Quand les salles de classe ferment, le gouvernement veille au bon encadrement des enfants. En effet, le ministère de la Culture et de la Francophonie, à travers ses structures, organise des activités pour occuper sainement les enfants et les adolescents.
Pendant tout le mois de juillet, la bibliothèque municipale Ahmadou Kourouma de Boundiali a connu une animation particulière. Le temps d’un centre aéré organisé par la direction régionale du ministère de la Culture et de la Francophonie de la Bagoué.
Pendant un mois, les enfants sont venus comme ils sont. Dans leur timidité pour certains, avec exubérance pour les autres. Pour cette 3e édition, ils étaient environ 200 répartis en trois groupes selon les tranches d’âge.
Le 20 juillet était une nouvelle journée d’animation, d’apprentissage et de rires. Au programme : orthographe, lecture, chant, jeux de divertissement, atelier d’écriture, savoir-vivre et savoir-être, arts plastiques …
Au moment où les plus jeunes étaient en séance de lecture, dans une salle à l’étage, leurs ainés donnaient des ailes aux mots.

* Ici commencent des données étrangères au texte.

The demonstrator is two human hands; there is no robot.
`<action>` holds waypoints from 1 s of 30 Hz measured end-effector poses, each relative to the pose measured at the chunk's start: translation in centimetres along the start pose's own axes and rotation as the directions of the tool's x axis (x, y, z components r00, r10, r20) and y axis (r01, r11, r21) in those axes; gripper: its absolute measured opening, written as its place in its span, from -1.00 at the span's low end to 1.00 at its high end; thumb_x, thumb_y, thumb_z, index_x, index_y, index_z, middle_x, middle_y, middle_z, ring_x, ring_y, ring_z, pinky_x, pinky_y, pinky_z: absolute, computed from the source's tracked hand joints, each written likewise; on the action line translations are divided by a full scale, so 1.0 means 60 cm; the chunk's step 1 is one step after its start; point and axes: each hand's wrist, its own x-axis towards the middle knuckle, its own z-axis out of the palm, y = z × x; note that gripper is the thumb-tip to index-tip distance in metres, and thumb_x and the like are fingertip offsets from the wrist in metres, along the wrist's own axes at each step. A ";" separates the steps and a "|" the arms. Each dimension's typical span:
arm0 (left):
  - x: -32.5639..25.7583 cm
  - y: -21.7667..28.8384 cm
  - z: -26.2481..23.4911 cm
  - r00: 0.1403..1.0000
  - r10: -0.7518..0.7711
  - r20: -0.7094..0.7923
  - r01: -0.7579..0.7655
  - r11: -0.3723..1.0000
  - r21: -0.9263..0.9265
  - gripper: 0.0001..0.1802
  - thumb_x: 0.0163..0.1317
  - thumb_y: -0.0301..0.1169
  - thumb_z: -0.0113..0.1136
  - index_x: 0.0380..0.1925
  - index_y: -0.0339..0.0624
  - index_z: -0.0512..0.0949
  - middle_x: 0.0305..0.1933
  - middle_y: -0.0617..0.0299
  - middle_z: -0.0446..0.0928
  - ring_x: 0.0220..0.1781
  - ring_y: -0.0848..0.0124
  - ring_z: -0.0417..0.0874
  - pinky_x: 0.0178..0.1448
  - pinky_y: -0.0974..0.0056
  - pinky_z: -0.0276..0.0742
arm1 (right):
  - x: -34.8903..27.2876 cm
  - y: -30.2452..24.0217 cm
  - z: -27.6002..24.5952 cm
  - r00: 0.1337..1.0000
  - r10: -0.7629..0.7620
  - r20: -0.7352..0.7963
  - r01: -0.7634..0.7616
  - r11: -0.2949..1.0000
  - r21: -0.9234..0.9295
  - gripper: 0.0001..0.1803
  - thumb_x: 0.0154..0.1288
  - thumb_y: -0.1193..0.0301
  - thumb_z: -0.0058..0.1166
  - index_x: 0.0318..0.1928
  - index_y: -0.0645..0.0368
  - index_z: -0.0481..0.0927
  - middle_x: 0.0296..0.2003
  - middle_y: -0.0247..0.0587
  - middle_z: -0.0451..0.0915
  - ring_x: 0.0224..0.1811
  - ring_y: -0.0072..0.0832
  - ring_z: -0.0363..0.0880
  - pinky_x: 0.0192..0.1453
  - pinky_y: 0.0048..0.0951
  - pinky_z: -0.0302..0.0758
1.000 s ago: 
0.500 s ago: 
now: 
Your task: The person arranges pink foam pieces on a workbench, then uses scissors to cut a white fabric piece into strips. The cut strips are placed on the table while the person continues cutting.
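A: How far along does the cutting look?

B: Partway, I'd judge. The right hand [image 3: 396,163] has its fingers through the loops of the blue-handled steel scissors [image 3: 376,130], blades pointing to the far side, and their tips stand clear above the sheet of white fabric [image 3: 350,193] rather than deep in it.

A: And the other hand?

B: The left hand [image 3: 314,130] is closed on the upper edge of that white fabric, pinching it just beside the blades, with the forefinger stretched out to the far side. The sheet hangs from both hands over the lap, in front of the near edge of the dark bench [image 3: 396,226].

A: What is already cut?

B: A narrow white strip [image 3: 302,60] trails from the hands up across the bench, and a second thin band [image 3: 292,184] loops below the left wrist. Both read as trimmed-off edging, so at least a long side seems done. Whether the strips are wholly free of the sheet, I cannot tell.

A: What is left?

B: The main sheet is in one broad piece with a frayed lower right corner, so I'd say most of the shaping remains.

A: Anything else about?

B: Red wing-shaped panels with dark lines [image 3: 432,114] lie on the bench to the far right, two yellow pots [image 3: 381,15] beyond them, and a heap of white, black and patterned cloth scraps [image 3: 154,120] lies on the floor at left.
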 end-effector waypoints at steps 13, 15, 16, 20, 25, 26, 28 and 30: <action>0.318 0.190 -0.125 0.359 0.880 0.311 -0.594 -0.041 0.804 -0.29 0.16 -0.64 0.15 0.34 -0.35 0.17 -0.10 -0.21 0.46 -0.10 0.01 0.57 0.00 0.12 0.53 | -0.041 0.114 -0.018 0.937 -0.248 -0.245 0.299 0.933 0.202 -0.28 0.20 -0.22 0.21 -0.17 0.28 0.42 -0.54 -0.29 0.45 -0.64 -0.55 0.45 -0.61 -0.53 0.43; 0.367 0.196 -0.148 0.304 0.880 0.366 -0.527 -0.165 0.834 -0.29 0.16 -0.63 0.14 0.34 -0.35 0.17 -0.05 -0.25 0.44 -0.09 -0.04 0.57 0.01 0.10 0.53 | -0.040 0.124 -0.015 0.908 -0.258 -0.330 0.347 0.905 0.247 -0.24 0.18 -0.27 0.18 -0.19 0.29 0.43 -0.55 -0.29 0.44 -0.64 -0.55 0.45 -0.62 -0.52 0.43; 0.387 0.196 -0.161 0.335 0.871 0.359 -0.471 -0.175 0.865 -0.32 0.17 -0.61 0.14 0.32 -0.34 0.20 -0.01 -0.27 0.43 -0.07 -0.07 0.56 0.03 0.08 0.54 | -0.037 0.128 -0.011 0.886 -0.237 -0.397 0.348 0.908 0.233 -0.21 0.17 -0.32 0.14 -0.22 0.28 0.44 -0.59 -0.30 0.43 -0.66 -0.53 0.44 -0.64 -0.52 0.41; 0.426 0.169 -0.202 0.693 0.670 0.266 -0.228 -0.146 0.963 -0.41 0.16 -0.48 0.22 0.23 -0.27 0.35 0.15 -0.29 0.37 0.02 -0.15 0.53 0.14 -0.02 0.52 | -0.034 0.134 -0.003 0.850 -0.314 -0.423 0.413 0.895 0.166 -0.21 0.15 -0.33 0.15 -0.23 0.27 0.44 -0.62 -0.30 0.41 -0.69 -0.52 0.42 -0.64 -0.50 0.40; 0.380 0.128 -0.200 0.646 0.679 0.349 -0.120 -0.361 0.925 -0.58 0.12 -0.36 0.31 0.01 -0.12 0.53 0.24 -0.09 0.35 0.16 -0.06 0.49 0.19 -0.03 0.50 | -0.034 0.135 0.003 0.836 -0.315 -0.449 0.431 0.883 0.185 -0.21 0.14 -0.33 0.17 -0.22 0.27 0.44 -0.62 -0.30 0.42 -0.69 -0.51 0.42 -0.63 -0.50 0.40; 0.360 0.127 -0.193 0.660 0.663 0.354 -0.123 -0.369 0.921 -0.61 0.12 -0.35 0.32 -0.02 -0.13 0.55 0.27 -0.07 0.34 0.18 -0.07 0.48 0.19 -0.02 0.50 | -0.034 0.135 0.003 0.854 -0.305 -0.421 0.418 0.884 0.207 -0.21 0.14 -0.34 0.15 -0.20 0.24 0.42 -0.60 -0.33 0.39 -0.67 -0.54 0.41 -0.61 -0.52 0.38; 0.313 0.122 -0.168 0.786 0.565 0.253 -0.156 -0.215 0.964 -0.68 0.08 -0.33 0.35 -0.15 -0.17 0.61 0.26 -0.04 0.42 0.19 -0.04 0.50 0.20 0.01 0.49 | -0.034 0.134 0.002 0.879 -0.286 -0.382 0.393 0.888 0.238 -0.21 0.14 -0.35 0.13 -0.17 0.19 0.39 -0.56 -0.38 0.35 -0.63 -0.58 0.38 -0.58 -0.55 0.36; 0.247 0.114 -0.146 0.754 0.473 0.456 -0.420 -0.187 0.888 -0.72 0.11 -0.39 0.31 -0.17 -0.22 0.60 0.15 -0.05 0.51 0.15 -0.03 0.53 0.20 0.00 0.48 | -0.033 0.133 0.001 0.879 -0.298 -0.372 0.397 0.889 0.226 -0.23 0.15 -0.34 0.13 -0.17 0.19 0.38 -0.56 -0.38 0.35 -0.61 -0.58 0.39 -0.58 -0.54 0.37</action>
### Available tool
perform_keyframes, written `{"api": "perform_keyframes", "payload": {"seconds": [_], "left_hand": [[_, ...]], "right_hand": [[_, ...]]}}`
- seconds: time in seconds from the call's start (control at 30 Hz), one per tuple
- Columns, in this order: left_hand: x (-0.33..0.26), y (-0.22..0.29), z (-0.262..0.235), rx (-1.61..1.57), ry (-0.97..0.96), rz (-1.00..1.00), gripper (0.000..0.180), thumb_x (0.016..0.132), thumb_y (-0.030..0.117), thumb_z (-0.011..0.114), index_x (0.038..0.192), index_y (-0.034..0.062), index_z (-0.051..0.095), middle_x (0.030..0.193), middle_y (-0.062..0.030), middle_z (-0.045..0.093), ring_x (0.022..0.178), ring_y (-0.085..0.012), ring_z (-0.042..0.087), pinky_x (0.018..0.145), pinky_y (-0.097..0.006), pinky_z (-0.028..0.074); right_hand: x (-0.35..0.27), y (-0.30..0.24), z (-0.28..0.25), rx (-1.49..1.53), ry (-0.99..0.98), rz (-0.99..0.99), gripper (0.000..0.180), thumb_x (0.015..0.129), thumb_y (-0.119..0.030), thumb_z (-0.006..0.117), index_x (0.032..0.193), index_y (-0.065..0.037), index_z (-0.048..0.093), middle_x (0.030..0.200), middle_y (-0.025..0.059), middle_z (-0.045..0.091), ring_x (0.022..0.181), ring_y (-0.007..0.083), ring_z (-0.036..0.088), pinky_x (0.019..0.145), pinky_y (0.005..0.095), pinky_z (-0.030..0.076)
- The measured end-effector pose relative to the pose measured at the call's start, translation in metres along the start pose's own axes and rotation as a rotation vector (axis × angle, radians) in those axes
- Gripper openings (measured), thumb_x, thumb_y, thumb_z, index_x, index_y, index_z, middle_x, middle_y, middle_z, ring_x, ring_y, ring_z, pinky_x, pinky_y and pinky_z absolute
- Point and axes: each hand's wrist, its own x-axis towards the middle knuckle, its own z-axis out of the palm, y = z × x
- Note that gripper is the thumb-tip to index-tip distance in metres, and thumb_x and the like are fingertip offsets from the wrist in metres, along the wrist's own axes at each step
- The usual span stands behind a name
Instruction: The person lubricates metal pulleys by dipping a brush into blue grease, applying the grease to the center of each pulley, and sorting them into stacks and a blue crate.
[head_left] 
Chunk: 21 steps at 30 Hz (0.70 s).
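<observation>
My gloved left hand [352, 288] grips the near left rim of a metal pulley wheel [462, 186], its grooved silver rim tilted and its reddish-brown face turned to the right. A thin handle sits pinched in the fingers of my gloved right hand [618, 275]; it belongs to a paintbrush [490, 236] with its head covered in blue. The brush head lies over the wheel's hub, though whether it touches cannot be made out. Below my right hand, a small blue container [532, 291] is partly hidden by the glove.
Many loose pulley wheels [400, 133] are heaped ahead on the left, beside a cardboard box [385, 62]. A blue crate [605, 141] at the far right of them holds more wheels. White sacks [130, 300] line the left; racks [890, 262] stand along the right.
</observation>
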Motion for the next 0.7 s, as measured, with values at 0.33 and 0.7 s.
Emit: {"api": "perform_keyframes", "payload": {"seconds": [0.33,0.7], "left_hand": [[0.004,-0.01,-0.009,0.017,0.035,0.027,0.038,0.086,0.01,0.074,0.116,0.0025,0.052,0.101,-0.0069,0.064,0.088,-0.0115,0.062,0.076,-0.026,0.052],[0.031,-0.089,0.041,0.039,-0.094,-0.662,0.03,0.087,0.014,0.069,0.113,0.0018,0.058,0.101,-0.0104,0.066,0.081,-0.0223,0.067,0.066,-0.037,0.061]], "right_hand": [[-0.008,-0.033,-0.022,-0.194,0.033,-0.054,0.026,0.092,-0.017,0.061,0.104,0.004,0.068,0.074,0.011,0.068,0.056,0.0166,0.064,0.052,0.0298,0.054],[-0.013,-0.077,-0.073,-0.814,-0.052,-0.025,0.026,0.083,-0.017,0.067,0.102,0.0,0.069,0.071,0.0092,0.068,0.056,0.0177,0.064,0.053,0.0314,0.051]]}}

Trois jeunes filles déclamaient leurs paroles fortes sur la sécurité routière.
« Une vie n’a pas de marche-arrière, ralentis !» ; « la route n’est pas une scène de film, ralentis »
Avec un autre groupe, c’est la danse qui se fait expression, par la beauté des gestes et la cohérence dans le mouvement d’ensemble.
Le ministère de la Culture et de la Francophonie a initié des centres aérés dans toutes ses directions régionales. Tous ces centres ont le même objectif d’occuper sainement les enfants pendant les vacances scolaires. « Nous avons constaté que très souvent, pendant cette période, les enfants n’ont rien à faire », indique N’Golo Yéo, au nom de la direction régionale de la Bagoué.
Selon le président du comité d’organisation de ce centre aéré, Hermann Edi, cette initiative du ministère permet aussi de détecter de jeunes talents dans le cadre de la promotion des industries culturelles et créatives. « Autour du livre (physique et numérique) nous organisons des ateliers de contes et de théâtre. Une de nos encadrées a par exemple été classée parmi les meilleurs dans un concours d’art oratoire au niveau régional. Certains d’entre eux participent à des festivals de comédiens au niveau amateur. Pour nous, ces résultats sont très encourageants et les parents qui nous confient leurs enfants sont satisfaits. Nous avons de bons retours. », assure-t-il.
A Boundiali, parmi les animateurs, en plus des agents du ministère de la Culture, il y avait aussi ceux du ministère de la Promotion de la jeunesse, de l’Insertion professionnelle et du Service civique. Ces derniers ont organisé des séances de sensibilisation pour aborder les thématiques concernant l’environnement, le civisme, l’hygiène corporelle, les grossesses précoces, le Vih/ Sida…
Mais des bienfaits du centre aéré, ce sont les enfants qui en parlent le mieux.
« Nous faisons plusieurs activités. J’aime la poésie et les arts plastiques. La poésie nous aide à nous exprimer et grâce à elle, je n’ai plus honte de parler en public », a indiqué Christelle N’Guessan.
« Je me réjouis de participer à ce centre parce que ça nous permet d’apprendre beaucoup de choses. C’est une chance pour nous de développer nos compétences et ça peut nous servir pour notre avenir », a affirmé Sarah Sanogo.
En plus des centres aérés, le pays dispose d’un réseau national de Centres de Lecture et d’Animation Culturelle (CLAC). De 2011 à 2024, ce sont 19 CLAC qui ont été construits et dotés de ressources documentaires et d’espaces d’animation dans différentes régions du pays, contribuant à l’équité territoriale en matière d’accès à la lecture et au savoir. Il est prévu la construction de 10 nouveaux CLAC.
Il faut aussi noter les initiatives proposées par les Accueils Collectifs de Loisirs pour Mineurs (ACLM). Selon le ministère du Tourisme et des Loisirs à l'issue du processus d'instruction et d'évaluation administrative des dossiers, 75 structures ont obtenu l'autorisation d'organiser des ACLM. Trente structures sont habilitées à organiser des colonies et centres aérés sur le territoire national, tandis que 45 autres sont autorisées à proposer des séjours hors de Côte d'Ivoire.
Chaque année, ce sont entre 100 000 et 200 000 enfants et adolescents qui participent à des Accueils collectifs de loisirs pour les mineurs.